▸ **EXERCISE DIRECTIONS**:
Give back, exactly and with nothing else, the lines running from the one that contains "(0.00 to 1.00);" to the end of the entries below; do not include pictures.

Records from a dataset

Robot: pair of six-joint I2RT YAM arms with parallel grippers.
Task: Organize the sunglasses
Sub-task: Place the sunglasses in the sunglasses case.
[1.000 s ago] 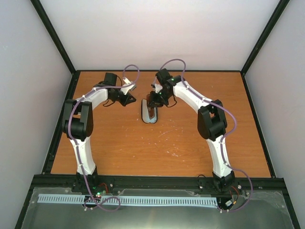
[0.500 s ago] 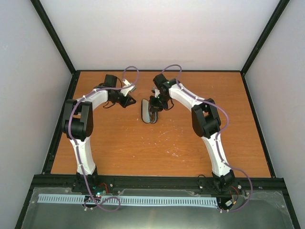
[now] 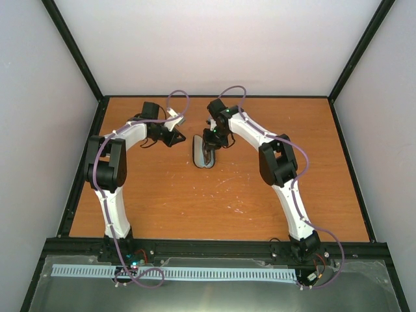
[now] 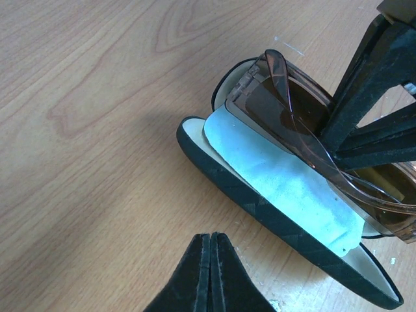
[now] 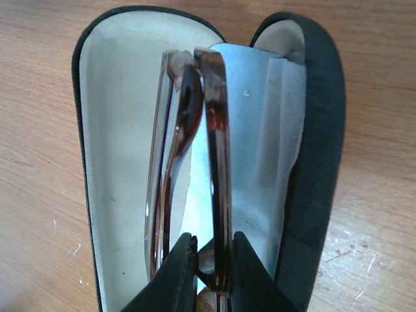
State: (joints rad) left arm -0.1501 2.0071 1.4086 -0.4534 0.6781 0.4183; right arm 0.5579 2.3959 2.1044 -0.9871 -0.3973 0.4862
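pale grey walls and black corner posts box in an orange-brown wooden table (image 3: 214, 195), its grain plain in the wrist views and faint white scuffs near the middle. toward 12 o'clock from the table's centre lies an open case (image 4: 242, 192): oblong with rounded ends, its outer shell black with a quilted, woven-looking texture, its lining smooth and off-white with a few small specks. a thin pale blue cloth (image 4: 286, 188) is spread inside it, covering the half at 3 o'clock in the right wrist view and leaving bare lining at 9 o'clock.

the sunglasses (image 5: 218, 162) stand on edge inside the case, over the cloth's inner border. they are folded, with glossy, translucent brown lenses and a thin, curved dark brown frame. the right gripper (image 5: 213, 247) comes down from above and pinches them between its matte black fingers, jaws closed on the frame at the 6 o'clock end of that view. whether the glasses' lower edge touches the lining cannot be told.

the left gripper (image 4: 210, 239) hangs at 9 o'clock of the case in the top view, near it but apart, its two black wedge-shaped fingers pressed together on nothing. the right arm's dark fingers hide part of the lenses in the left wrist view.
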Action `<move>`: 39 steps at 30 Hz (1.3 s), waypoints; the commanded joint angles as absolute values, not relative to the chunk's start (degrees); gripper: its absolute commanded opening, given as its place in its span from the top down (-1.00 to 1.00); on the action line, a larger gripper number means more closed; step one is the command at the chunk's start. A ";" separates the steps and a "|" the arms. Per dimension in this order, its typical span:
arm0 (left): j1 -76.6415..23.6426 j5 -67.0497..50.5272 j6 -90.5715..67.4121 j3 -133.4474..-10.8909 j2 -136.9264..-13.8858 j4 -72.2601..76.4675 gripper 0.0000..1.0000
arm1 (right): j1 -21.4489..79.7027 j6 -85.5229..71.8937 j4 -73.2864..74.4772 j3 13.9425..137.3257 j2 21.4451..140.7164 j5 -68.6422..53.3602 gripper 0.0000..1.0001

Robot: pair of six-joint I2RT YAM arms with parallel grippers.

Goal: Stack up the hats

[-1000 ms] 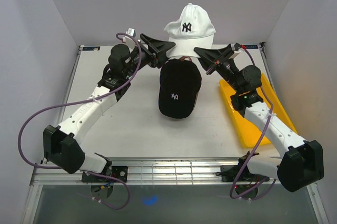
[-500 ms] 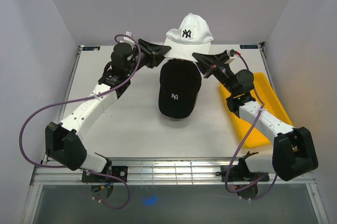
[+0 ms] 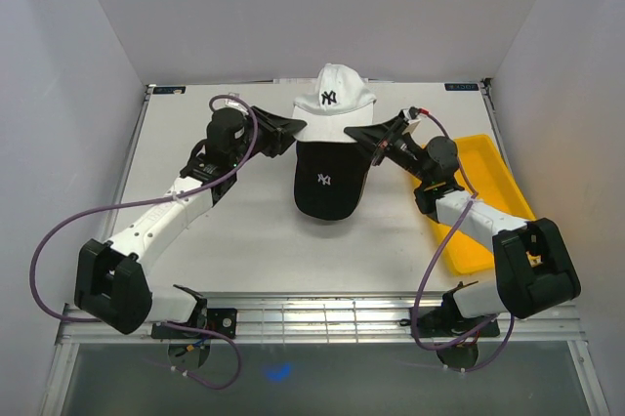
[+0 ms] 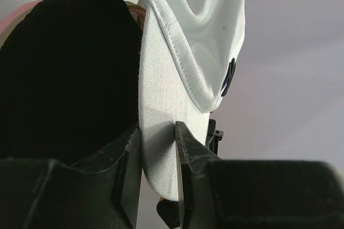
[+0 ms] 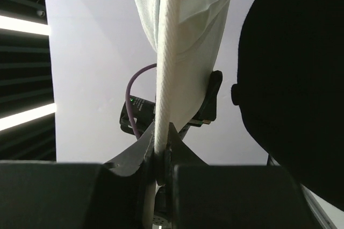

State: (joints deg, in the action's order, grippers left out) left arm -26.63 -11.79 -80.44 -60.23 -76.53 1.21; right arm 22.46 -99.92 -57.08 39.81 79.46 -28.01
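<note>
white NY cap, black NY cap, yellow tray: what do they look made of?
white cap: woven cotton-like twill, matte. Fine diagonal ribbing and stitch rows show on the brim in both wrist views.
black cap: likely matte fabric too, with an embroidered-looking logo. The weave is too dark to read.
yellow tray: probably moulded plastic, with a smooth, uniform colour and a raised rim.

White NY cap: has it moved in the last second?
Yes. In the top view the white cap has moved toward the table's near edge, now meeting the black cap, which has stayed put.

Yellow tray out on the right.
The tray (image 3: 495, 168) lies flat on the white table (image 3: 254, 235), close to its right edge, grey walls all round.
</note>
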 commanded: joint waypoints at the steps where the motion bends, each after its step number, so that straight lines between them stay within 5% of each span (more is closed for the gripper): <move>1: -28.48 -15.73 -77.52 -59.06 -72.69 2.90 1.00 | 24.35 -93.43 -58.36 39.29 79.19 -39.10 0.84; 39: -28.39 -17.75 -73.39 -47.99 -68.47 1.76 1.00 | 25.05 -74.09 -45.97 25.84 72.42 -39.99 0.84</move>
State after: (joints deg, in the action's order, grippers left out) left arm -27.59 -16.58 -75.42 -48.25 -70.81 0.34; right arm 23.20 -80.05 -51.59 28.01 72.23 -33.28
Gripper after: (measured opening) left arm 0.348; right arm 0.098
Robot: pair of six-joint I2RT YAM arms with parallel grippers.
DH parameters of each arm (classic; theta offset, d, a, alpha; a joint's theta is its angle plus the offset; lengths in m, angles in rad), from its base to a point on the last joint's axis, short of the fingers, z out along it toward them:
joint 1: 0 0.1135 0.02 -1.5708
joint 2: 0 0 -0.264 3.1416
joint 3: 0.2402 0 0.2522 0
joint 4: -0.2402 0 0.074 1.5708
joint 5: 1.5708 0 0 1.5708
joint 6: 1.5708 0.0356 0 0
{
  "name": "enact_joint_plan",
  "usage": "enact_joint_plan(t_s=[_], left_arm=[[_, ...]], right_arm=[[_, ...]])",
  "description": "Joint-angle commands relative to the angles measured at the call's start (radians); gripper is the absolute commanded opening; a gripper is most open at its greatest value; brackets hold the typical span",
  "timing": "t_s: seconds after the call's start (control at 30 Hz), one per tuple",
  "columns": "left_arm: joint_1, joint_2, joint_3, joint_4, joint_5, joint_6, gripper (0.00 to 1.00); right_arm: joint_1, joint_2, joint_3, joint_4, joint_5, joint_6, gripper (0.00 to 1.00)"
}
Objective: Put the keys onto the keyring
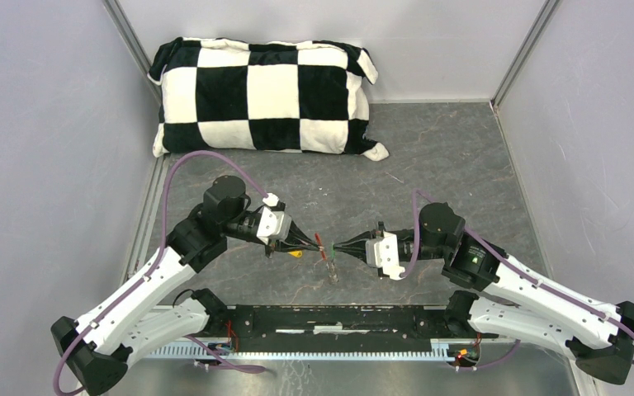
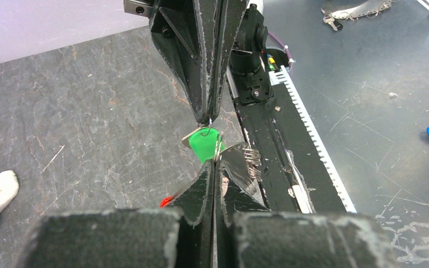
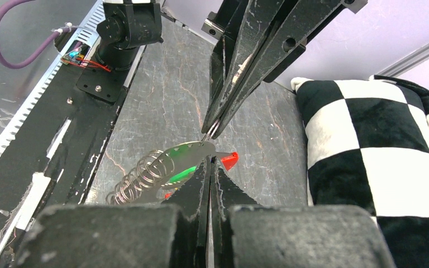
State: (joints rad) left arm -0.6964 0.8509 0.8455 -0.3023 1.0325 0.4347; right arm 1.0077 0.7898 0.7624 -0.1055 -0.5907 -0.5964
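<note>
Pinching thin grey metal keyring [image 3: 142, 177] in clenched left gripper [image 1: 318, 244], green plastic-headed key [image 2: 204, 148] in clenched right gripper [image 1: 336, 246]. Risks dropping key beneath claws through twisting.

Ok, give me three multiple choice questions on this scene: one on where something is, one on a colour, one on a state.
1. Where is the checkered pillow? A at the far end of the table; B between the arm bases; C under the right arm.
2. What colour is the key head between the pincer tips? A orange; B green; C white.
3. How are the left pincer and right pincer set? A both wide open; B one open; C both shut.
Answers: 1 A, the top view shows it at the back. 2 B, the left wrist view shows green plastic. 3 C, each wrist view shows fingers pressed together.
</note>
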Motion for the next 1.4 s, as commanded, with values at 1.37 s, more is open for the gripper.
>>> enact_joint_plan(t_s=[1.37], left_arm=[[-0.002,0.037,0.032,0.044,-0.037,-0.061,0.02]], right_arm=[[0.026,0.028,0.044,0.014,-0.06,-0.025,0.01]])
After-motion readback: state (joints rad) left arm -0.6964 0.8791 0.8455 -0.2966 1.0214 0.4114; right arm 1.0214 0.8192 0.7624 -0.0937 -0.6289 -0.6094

▸ **EXERCISE ANSWER**:
  "columns": "left_arm: joint_1, joint_2, joint_3, joint_4, joint_5, joint_6, gripper (0.00 to 1.00); right_arm: joint_1, joint_2, joint_3, joint_4, joint_5, joint_6, gripper (0.00 to 1.00)"
}
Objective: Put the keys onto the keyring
State: (joints rad) left arm -0.6964 0.8509 0.8455 -0.3023 1.0325 0.4347; right arm 1.0077 0.7898 0.7624 -0.1055 -0.5907 -0.5964
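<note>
Pinching thin grey metal keyring [image 3: 142, 177] in clenched left gripper [image 1: 318, 244], green plastic-headed key [image 2: 204, 148] in clenched right gripper [image 1: 336, 246]. Risks dropping key beneath claws through twisting.

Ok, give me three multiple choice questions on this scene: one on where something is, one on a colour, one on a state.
1. Where is the checkered pillow? A at the far end of the table; B between the arm bases; C under the right arm.
2. What colour is the key head between the pincer tips? A orange; B green; C white.
3. How are the left pincer and right pincer set? A both wide open; B one open; C both shut.
Answers: 1 A, the top view shows it at the back. 2 B, the left wrist view shows green plastic. 3 C, each wrist view shows fingers pressed together.
</note>
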Motion for the next 1.4 s, as commanded, with values at 1.37 s, more is open for the gripper.
>>> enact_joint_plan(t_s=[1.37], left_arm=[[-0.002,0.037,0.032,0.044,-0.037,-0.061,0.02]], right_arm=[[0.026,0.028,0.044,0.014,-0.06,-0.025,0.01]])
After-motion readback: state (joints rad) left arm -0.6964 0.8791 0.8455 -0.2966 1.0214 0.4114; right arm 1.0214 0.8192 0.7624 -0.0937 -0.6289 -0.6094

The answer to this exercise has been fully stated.